What is expected: Retype all of the listing exactly, passing over any picture you find.

Stored data:
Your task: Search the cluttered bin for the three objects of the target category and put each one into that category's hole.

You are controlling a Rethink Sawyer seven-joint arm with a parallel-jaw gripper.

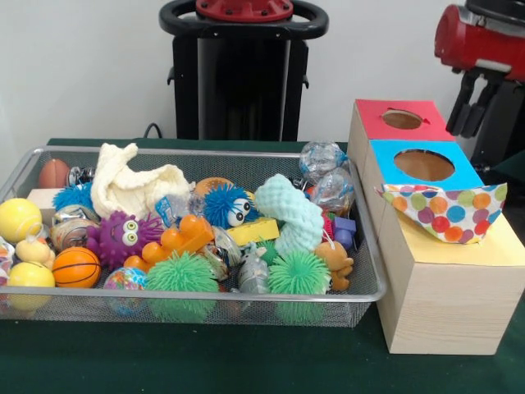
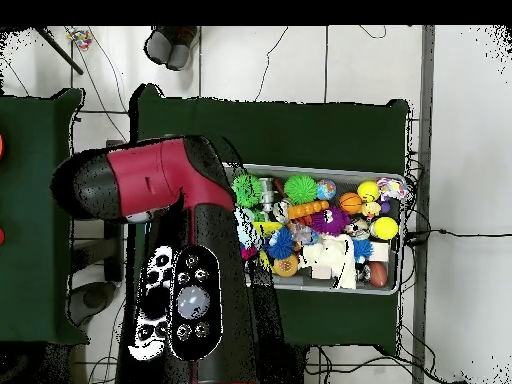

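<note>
A wire mesh bin (image 1: 189, 300) holds a pile of toys. Among them are two green spiky balls (image 1: 181, 275), a blue spiky ball with eyes (image 1: 227, 205), a purple one (image 1: 123, 235), an orange basketball (image 1: 75, 267) and a yellow ball (image 1: 18, 217). A wooden box (image 1: 447, 304) stands right of the bin, with a round hole in its red top (image 1: 402, 120) and another in its blue top (image 1: 423, 165). My gripper (image 1: 473, 107) hangs behind the box's far right corner, well above the table. In the overhead view the arm (image 2: 190, 260) hides the box, beside the bin (image 2: 330, 290).
A polka-dot cloth (image 1: 447, 209) lies across the box between the blue top and a yellow top (image 1: 492, 246). In the bin are also a white cloth (image 1: 131, 185), a teal foam piece (image 1: 287, 212), a small teddy (image 1: 335, 261) and crinkled clear balls (image 1: 321, 160).
</note>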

Your response:
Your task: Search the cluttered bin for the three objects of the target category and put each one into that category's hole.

You are controlling a Rethink Sawyer seven-joint arm with a parallel-jaw gripper.


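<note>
A wire mesh bin (image 1: 189, 300) holds a pile of toys. Among them are two green spiky balls (image 1: 181, 275), a blue spiky ball with eyes (image 1: 227, 205), a purple one (image 1: 123, 235), an orange basketball (image 1: 75, 267) and a yellow ball (image 1: 18, 217). A wooden box (image 1: 447, 304) stands right of the bin, with a round hole in its red top (image 1: 402, 120) and another in its blue top (image 1: 423, 165). My gripper (image 1: 473, 107) hangs behind the box's far right corner, well above the table. In the overhead view the arm (image 2: 190, 260) hides the box, beside the bin (image 2: 330, 290).
A polka-dot cloth (image 1: 447, 209) lies across the box between the blue top and a yellow top (image 1: 492, 246). In the bin are also a white cloth (image 1: 131, 185), a teal foam piece (image 1: 287, 212), a small teddy (image 1: 335, 261) and crinkled clear balls (image 1: 321, 160).
</note>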

Nothing else goes with this output.